Let's Talk About How to Give a Compliment, Before I Stop the Planet and Get Off

Preface time. I love receiving compliments sometimes I'm having a day where I don't feel great, or just a bad day and a compliment is very uplifting especially genuine simple ones. I say that because yes there are people who do not like to receive compliments, which really boils down to them not being able to receive the compliment well. There are a lot of different compliments you can give for example appearance, parenting, workplace compliments, etc. But regardless of the type of compliment, or the setting there are basic rules yours truly has established to help guide you.


Reliably Allison's Rules for Giving the Proper Compliment

1. A compliment should NEVER be forced it's either there or it's not. It should always be natural. There are no requirements saying you have to give someone a compliment. So if you really don't like the dress don't say that you do. Karma might bite you in the ass when they gift you that "beautiful dress you loved so much" for your Birthday. Sometimes the compliment is nice, but the forced delivery is uncomfortable. Don't make it awkward. This also goes with over-complimenting, stick to one or two compliments or bundle the compliments into one large compliment. For example instead of saying you love their shoes, hair, nails, dress, clutch, and tampon. It would be better to bundle it up into, "I love your outfit". Although you may not be, you could come off as aggressive, and lacking confidence.

2. NEVER expect a compliment in return.

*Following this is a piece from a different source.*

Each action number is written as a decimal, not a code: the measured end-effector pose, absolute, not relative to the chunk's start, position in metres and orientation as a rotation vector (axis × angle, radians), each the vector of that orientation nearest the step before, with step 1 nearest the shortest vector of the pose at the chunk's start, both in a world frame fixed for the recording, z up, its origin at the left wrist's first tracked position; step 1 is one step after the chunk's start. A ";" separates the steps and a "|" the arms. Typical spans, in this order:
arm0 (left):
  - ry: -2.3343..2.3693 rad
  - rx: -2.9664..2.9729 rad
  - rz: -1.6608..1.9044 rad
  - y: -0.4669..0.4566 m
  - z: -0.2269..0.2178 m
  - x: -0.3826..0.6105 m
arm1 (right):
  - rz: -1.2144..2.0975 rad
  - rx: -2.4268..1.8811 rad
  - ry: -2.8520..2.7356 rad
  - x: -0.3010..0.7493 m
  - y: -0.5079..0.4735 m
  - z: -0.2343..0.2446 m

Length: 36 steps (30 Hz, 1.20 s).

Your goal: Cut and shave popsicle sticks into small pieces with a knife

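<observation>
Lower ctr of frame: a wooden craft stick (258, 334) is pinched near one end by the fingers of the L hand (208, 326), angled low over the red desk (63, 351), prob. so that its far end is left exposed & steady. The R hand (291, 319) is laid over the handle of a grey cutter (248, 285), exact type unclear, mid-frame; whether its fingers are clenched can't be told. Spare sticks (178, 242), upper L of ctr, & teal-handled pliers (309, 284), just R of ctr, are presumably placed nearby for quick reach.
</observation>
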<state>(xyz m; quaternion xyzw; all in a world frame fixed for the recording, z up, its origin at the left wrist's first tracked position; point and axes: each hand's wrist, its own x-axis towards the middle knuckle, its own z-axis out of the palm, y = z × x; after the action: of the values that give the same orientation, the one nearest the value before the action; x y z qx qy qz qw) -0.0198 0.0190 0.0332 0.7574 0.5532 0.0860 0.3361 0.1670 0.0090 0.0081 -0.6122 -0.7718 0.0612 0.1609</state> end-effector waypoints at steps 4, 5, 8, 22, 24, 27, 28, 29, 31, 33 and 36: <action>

A genuine compliment is just that, to let someone know you like something and you wanted them to know. If you need an ego boost giving a compliment is not the place to do it.

3. NEVER give Debbie Downer compliments. For example, "I like your dress, I could never pull that off" (Uhm thank you? I kind of feel bad now do you need a tissue?), "I love your shoes usually people with wide feet couldn't pull that look off" (bitch), "Beautiful hair is it real?" (I'm sorry I didn't realize that was your business and the Target line was the place to discuss this remember if you see someone with a good weave chances are THEY DON'T WANT YOU TO KNOW IT'S A WEAVE is that such a hard concept to grasp?), and "That looks great on you for a plus size girl" (Good to know thanks). I mean the list goes on. These types of compliments are all RUDE, and otherwise more popularly known as a backhanded compliments. The point is just because you're having a bad day, month, year, or life doesn't mean we have to keep you company in your misery boat get your head out of your ass, and take your negativity elsewhere.

4. In most cases REFRAIN from comparison compliments. Beauty is in the eye of the beholder, and you must tread very very very lightly when doing comparison compliments. I have personally been victimized by comparison compliments. I was working as a server, and a customer said I looked like her cousin. Awkward first off I mean should I say thanks? I don't even know what her cousin looks like, but apparently she looks like me or so she says, and I like me on most days so I guess I should say thank you? So she pulled out her phone and showed me her cousin. Now I'm no Beyonce I'm plenty aware, but unless I fell and smacked my little head on the pavement I also know I don't resemble a mule either. We had the same skin tone in common, but rest assure that's where it ended.  The only time they are really appropriate is if you heard the person say they think that person is good looking, and the only time you should give that compliment is if they ACTUALLY look like them. Simply put there are too many people who genuinely think they look like Beyonce, Angelina Jolie, or Boris Kodjoe and it was one of you that did it. Plus believe it or not some people don't like looking like other people, they just want to look like themselves.

5. Lastly, and the most important. NEVER leave a compliment open ended. A compliment should be precise, uplifting, and the person receiving it should KNOW they are being complimented without having to pull out detective equipment or think about it on the drive home. Here's a few examples of open ended compliments, "you're so skinny" (thank you?), "I have a pair of  pants just like that" (OK?), "Are those glasses Banana Republic?", "You're so small (to short people or pregnant women)", and "You and my cousin have the same complexion" (I don't even know your cousin). Now these aren't necessarily rude like the Debbie Downer compliments, but flat out awkward and likely leaving the receiver feeling uncomfortable and not knowing how to respond. Also, sometimes people who think they're classy try to use these "compliments" to say something rude in a way they think is "nice. Here's how to take those same statements and make them an actual compliment. "You're so thin (better than skinny), it reminds me of my glory days you look great", " I have a pair of pants like that, I love them and they look great on you", "Are those glasses Banana Republic? I love their eye wear they look so chic on you",  "You're so beautiful and petite (instead of small)", "You and my cousin have similar complexions, it's a beautiful sun kissed look".


Compliments are wonderful, and EVERYONE should get them, whether we like to admit it or not we ALL need them. You have the power to turn someones whole day, or maybe in rare cases life around with a genuine proper compliment. With that, just as you are able to change someone's day for the better you can also change it for the worse by giving a rude compliment. Giving genuine compliments shows you are a wonderful, and confident person. But remember give a compliment, NOT an insult.